• EXERCISE REQUIREMENTS:
In the lines below, output everything from the first line through the line containing "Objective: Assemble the" exactly as it is. Pictures are not part of the output.

• RECORDED DATA:

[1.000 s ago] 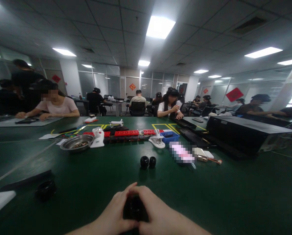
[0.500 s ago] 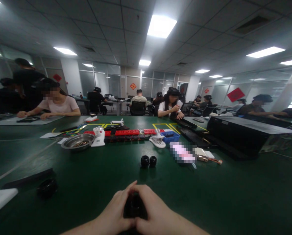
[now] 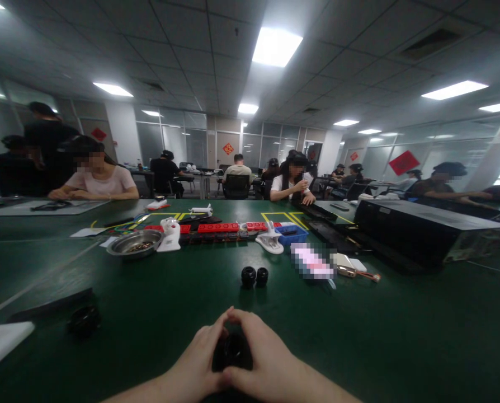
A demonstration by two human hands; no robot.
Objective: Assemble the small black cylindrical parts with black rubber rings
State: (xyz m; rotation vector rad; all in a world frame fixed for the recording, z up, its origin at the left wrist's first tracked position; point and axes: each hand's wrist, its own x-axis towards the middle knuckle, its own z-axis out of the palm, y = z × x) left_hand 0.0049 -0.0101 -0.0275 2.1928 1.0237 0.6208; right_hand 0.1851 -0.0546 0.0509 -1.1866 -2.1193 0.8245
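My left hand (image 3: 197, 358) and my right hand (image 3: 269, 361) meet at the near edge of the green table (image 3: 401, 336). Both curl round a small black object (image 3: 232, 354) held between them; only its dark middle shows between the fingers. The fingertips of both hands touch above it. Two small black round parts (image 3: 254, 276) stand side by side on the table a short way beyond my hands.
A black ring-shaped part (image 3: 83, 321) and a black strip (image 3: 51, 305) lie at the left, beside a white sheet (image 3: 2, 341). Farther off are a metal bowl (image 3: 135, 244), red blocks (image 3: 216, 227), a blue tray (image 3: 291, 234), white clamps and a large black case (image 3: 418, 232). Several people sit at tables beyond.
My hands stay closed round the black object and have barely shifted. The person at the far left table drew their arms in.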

• SOLVED EXERCISE:
[1.000 s ago] 
[0.500 s ago] 
[now] 
A demonstration by two human hands; no robot.
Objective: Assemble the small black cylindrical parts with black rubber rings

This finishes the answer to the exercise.